- Work request -
From the records below, transcribe only the lines running from the one with "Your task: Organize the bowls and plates" through the one with "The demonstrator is". Keep both of those end lines.

- Dataset records -
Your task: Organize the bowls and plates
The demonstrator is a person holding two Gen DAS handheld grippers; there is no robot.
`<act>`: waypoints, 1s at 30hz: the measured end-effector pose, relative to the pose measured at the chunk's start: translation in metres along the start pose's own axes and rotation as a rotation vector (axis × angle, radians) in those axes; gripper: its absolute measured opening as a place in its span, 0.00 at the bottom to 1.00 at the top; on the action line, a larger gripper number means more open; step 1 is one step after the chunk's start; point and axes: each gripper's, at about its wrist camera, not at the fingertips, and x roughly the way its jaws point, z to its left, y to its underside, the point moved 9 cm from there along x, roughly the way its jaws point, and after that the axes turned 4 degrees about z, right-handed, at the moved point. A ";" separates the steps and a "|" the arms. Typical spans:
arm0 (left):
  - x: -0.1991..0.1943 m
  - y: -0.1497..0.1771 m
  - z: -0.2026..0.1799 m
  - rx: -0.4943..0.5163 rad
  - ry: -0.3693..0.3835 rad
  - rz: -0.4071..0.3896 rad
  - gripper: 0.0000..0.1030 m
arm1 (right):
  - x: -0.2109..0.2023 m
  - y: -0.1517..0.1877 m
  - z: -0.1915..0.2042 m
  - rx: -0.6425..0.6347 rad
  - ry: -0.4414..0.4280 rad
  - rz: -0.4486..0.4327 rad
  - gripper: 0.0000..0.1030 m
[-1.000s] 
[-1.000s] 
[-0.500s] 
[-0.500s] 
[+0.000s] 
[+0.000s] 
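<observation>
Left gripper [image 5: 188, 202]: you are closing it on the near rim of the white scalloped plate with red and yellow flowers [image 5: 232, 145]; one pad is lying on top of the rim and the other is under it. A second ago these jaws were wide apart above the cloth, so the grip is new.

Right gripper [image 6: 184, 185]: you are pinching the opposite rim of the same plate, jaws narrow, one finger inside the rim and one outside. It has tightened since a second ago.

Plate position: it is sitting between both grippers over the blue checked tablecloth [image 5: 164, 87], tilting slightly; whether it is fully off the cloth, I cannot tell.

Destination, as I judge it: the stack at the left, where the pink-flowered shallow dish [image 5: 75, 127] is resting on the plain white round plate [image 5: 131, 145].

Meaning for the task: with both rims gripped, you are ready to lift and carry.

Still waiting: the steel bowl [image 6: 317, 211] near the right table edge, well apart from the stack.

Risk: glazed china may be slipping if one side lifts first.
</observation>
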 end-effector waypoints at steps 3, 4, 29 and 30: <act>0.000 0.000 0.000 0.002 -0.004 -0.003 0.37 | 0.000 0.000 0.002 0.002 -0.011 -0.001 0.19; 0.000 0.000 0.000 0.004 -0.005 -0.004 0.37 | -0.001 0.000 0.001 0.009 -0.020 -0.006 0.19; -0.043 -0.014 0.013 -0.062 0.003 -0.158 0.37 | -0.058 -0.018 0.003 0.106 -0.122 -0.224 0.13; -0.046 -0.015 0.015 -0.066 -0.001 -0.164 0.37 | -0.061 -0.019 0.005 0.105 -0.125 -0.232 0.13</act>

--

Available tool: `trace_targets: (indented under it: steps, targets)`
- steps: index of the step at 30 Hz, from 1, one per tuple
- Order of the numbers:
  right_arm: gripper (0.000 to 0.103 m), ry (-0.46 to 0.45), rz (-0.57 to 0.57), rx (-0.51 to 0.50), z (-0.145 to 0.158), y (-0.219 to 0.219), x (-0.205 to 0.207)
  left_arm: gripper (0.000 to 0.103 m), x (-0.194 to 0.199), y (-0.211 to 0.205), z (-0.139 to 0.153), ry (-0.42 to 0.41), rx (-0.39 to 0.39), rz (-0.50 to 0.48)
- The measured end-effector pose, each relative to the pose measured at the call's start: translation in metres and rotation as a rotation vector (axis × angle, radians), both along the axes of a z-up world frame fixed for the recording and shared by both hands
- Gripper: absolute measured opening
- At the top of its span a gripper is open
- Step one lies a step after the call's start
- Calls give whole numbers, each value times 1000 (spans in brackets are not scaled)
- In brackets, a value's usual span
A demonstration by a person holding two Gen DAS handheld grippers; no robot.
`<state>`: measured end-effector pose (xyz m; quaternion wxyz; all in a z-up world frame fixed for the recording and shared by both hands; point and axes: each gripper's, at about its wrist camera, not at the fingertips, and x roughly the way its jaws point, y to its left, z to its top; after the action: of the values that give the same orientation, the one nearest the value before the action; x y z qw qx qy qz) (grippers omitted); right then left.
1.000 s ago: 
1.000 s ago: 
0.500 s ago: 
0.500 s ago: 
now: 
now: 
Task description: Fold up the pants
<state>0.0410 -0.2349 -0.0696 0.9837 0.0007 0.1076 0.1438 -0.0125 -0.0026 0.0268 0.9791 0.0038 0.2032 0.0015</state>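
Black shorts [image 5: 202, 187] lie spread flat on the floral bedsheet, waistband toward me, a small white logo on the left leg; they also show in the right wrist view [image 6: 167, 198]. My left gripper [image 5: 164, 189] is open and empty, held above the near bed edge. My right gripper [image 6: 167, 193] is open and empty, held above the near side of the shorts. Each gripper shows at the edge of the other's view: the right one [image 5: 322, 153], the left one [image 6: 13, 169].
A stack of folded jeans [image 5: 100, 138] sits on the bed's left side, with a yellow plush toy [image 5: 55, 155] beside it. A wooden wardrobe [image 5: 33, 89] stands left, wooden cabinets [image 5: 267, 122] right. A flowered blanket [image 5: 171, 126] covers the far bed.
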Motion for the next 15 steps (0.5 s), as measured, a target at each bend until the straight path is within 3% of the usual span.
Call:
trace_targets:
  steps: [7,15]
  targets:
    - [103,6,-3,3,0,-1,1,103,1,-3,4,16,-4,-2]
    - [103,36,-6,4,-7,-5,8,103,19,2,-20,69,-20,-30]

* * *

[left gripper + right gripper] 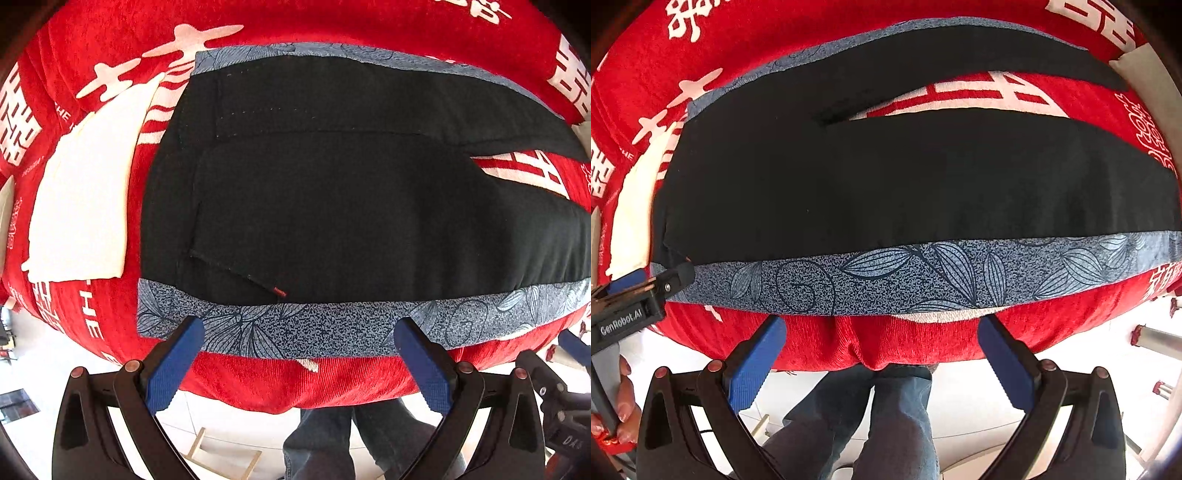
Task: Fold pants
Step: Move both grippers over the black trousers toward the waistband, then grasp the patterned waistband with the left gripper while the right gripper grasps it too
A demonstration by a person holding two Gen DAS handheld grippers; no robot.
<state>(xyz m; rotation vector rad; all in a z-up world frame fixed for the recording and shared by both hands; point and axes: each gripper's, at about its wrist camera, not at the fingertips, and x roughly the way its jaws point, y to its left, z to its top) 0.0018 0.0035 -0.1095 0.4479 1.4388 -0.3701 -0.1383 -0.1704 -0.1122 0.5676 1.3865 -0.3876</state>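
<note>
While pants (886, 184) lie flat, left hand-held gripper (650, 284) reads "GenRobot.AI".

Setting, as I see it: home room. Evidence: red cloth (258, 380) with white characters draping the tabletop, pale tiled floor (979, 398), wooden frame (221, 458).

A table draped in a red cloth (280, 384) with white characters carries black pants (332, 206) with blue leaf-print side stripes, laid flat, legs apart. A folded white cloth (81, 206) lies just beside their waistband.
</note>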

- Written response -
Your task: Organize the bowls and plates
The demonstrator is a person holding two Gen DAS handheld grippers; there is no robot.

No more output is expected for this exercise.